Пели: «Выхожу один я на дорогу», и «Не шей ты мне, матушка, красный сарафан», и «Нелюдимо наше море», и «Хаз-Булат удалой», и «Собрались у церкви кареты» — словом, все излюбленные песни старшеотделенок.
— А ну-ка, девоньки, плясовую! Кто во что горазд! — бойко крикнула Оня и, сбежав со ступеней крылечка, уперла руки в боки, запрокинула задорную головку и, поводя плечиками, замерла в выжидательной позе.
— Ах, вы сени, мои сени! — согласно и звучно грянул хор.
Белой лебедкой сначала поплыла Оня, подергивая плечиками, поблескивая глазами. Но по мере того как ускорялся темп песни, все живее и бойче носилась она, помахивая белым платочком над головой.

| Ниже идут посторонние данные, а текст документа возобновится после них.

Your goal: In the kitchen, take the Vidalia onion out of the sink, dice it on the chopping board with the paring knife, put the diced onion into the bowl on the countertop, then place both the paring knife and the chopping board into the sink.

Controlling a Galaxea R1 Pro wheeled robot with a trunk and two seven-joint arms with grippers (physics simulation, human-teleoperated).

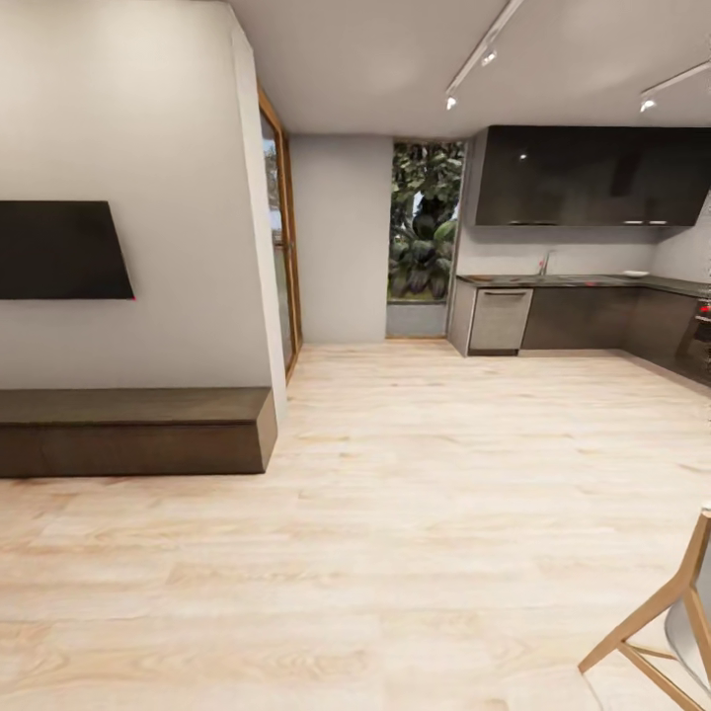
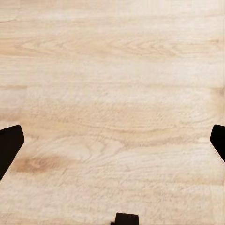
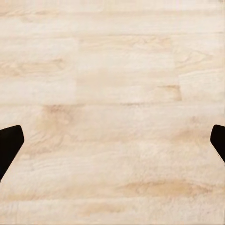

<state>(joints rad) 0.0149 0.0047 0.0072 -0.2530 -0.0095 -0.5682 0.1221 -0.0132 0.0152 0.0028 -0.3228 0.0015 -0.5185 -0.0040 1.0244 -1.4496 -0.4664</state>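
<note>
Two sets of jaws show, one in each wrist view. The left gripper (image 2: 112, 140) hangs over the pale wood floor (image 1: 395, 513), its two dark fingertips (image 2: 9, 145) spread wide at the picture's edges, with nothing between them. The right gripper (image 3: 112, 140) is the same: fingertips (image 3: 9, 145) far apart, bare floor between.

From the head, starting at the wall left of the kitchen desk (image 1: 583, 280): one dark flat screen (image 1: 59, 250) hangs there, with one long low brown bench (image 1: 133, 431) under it. One window with green plants (image 1: 425, 222) comes next. Then comes the kitchen desk, far off across the floor, with one dark cupboard (image 1: 592, 176) above it. The sink must be there, but it is too small to make out. One wooden chair leg (image 1: 657, 622) pokes in, nearest to us.
</note>
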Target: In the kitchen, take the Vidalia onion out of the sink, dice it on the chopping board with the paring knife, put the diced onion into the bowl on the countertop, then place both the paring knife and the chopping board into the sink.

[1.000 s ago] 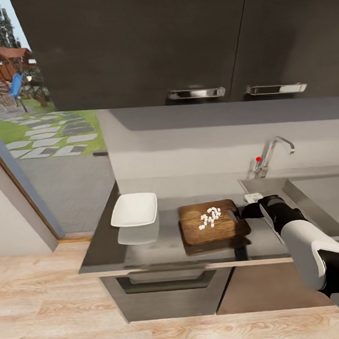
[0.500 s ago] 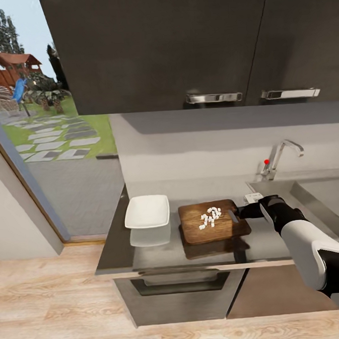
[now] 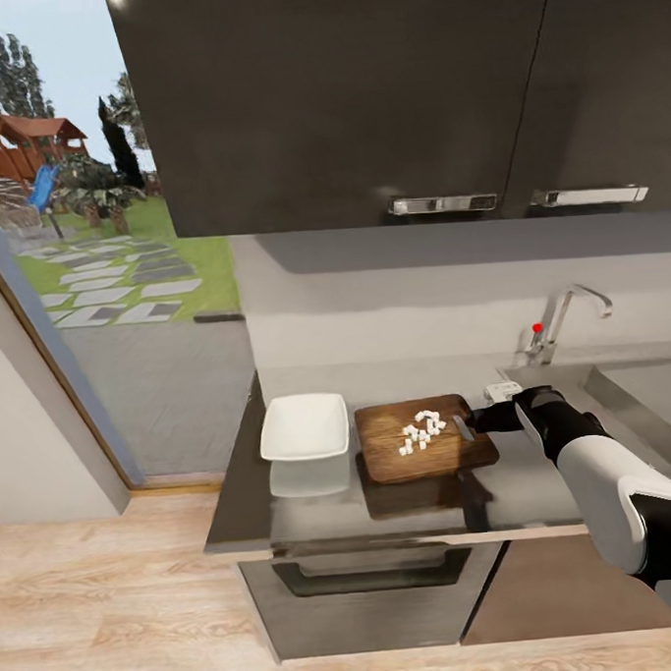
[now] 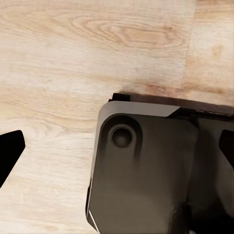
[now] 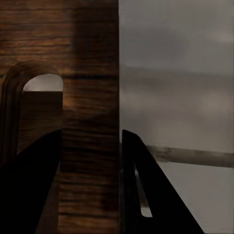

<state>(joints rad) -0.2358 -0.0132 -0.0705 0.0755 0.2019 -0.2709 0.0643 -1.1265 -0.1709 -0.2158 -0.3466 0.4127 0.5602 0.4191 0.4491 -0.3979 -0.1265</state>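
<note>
One gripper [image 3: 470,426], the right, was clamped on the near-sink edge of the chopping board [image 3: 425,438], held just above the countertop [image 3: 334,503]. Best kept level and moved slowly toward the bowl [image 3: 304,427], just beside it, before tipping. Diced onion [image 3: 420,430] lay as small white cubes, loose, mid-board. Couldn't tell left gripper's state.

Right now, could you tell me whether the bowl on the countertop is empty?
Empty: the bowl shows a plain white inside, and the diced onion lies on the chopping board.
</note>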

Быстро-быстро семеня ногами, порхала она с одного конца площадки, разбитой перед крыльцом, на другой, лихо вскрикивая по временам:
— Ой, жарче! Ой, лише! Девоньки, удружите! Милые, не посрамите! Вот и этак, вот и так!
И волчком завертелась на месте.
— Браво! Браво! Молодец, Онюшка! И ловко же пляшешь, рыбка моя!
И нарядная, по своему обыкновению одетая во что-то легкое, белое и прозрачное, баронесса словно из-под земли выросла перед сконфуженными девушками.